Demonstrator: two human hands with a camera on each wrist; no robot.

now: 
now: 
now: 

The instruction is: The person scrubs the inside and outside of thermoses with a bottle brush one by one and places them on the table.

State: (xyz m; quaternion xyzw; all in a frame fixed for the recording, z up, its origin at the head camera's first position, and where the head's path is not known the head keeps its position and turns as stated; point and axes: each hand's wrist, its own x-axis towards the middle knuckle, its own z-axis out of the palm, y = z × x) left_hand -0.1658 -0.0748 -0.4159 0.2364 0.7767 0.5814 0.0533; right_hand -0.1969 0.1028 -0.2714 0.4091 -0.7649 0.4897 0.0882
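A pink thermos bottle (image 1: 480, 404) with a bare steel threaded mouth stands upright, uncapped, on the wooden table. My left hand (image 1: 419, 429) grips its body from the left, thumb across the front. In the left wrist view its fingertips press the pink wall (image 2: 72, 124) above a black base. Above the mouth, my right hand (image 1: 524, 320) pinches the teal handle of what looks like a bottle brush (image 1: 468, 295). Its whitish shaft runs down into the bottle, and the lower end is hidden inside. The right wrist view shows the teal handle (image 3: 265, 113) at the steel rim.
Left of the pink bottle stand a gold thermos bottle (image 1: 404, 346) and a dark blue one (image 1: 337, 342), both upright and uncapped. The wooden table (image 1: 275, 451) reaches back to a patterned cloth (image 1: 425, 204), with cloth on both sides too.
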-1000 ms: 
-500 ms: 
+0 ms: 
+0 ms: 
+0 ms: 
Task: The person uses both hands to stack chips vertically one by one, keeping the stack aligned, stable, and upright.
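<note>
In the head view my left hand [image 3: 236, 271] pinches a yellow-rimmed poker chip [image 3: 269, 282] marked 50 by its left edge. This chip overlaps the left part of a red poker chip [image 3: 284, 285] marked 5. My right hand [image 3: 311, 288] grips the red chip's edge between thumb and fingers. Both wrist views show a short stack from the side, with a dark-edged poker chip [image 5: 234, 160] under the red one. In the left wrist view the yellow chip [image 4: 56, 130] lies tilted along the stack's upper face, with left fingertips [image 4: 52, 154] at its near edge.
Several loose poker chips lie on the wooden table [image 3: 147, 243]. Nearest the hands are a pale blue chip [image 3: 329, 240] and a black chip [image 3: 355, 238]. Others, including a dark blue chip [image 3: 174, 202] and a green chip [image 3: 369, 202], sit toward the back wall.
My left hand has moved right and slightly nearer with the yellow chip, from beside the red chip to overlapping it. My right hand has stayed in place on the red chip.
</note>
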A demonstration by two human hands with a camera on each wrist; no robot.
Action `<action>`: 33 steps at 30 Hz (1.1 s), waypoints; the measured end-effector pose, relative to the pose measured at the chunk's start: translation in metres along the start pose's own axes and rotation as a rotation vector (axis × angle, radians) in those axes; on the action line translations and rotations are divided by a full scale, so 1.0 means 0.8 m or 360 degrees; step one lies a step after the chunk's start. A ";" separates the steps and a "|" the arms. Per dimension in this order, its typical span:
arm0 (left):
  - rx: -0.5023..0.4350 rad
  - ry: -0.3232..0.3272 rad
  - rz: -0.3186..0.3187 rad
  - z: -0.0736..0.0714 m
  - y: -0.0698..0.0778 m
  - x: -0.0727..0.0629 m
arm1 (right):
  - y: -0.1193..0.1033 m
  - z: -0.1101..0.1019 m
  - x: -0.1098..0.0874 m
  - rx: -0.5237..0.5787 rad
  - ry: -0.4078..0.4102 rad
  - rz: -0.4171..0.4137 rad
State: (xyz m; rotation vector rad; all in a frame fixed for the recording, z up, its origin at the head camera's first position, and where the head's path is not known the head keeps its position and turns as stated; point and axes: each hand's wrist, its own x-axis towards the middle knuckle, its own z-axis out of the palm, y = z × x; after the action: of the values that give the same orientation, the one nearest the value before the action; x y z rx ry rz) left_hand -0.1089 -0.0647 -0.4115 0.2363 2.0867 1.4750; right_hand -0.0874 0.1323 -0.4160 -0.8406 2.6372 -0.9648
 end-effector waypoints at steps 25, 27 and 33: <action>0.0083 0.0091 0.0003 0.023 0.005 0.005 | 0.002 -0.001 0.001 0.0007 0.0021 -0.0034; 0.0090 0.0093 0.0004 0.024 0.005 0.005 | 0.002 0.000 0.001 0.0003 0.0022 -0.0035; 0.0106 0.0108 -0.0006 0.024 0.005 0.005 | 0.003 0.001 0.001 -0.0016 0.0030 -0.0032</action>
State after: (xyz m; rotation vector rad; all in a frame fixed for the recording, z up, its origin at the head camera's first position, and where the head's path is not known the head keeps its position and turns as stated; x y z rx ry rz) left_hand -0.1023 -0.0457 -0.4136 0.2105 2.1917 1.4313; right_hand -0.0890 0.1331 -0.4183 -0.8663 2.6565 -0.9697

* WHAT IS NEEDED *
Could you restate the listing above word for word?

* EXERCISE RESULT *
Demonstrator: two human hands with a camera on each wrist; no robot.

now: 
now: 
now: 

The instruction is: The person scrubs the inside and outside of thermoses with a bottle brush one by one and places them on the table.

State: (xyz m; quaternion xyzw; all in a frame fixed for the recording, z up, its origin at the head camera's first position, and where the head's path is not known the head keeps its position and turns as stated; point and axes: each hand's wrist, its own x-axis towards the middle knuckle, its own z-axis out of the palm, y = z × x) left_hand -0.1658 -0.0748 -0.4159 0.2364 0.7767 0.5814 0.0533; right_hand -0.1969 0.1028 -0.2714 0.4091 -0.7649 0.4897 0.0882
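A pink thermos bottle (image 1: 480, 404) with a bare steel threaded mouth stands upright, uncapped, on the wooden table. My left hand (image 1: 419, 429) grips its body from the left, thumb across the front. In the left wrist view its fingertips press the pink wall (image 2: 72, 124) above a black base. Above the mouth, my right hand (image 1: 524, 320) pinches the teal handle of what looks like a bottle brush (image 1: 468, 295). Its whitish shaft runs down into the bottle, and the lower end is hidden inside. The right wrist view shows the teal handle (image 3: 265, 113) at the steel rim.
Left of the pink bottle stand a gold thermos bottle (image 1: 404, 346) and a dark blue one (image 1: 337, 342), both upright and uncapped. The wooden table (image 1: 275, 451) reaches back to a patterned cloth (image 1: 425, 204), with cloth on both sides too.
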-1000 ms: 
-500 ms: 
+0 ms: 
+0 ms: 
+0 ms: 
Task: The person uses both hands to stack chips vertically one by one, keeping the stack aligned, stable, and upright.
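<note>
In the head view my left hand [image 3: 236, 271] pinches a yellow-rimmed poker chip [image 3: 269, 282] marked 50 by its left edge. This chip overlaps the left part of a red poker chip [image 3: 284, 285] marked 5. My right hand [image 3: 311, 288] grips the red chip's edge between thumb and fingers. Both wrist views show a short stack from the side, with a dark-edged poker chip [image 5: 234, 160] under the red one. In the left wrist view the yellow chip [image 4: 56, 130] lies tilted along the stack's upper face, with left fingertips [image 4: 52, 154] at its near edge.
Several loose poker chips lie on the wooden table [image 3: 147, 243]. Nearest the hands are a pale blue chip [image 3: 329, 240] and a black chip [image 3: 355, 238]. Others, including a dark blue chip [image 3: 174, 202] and a green chip [image 3: 369, 202], sit toward the back wall.
My left hand has moved right and slightly nearer with the yellow chip, from beside the red chip to overlapping it. My right hand has stayed in place on the red chip.
</note>
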A demonstration by two human hands with a camera on each wrist; no robot.
Action `<action>`: 33 steps at 30 Hz (1.1 s), waypoints; the measured end-effector pose, relative to the pose measured at the chunk's start: translation in metres along the start pose's own axes and rotation as a rotation vector (axis × angle, radians) in those axes; on the action line translations and rotations are divided by a full scale, so 1.0 means 0.8 m or 360 degrees; step one lies a step after the chunk's start. A ";" separates the steps and a "|" the arms. Per dimension in this order, its typical span:
arm0 (left):
  - rx: -0.5023..0.4350 rad
  - ry: -0.3232..0.3272 rad
  - rz: -0.3186..0.3187 rad
  - z: -0.0736..0.0714 m
  - y: -0.0698..0.0778 m
  - x: -0.0727..0.0629 m
arm1 (right):
  - y: -0.1193..0.1033 m
  - z: -0.1101..0.1019 m
  - x: -0.1098..0.0874 m
  - rx: -0.5237..0.5787 rad
  - ry: -0.4078..0.4102 rad
  - rz: -0.4171..0.4137 rad
State: (xyz m; rotation vector rad; all in a frame fixed for the recording, z up, its origin at the head camera's first position, and where the head's path is not known the head keeps its position and turns as stated; point and axes: each hand's wrist, its own x-axis towards the middle knuckle, its own z-axis out of the palm, y = z × x; after the action: of the values that give the same orientation, the one nearest the value before the action; x y z rx ry rz) left_hand -0.1089 -0.0647 -0.4115 0.2363 2.0867 1.4750; right_hand -0.0874 0.1323 -0.4160 -0.8406 2.6372 -0.9648
 end-effector waypoints at steps 25, 27 and 33: <action>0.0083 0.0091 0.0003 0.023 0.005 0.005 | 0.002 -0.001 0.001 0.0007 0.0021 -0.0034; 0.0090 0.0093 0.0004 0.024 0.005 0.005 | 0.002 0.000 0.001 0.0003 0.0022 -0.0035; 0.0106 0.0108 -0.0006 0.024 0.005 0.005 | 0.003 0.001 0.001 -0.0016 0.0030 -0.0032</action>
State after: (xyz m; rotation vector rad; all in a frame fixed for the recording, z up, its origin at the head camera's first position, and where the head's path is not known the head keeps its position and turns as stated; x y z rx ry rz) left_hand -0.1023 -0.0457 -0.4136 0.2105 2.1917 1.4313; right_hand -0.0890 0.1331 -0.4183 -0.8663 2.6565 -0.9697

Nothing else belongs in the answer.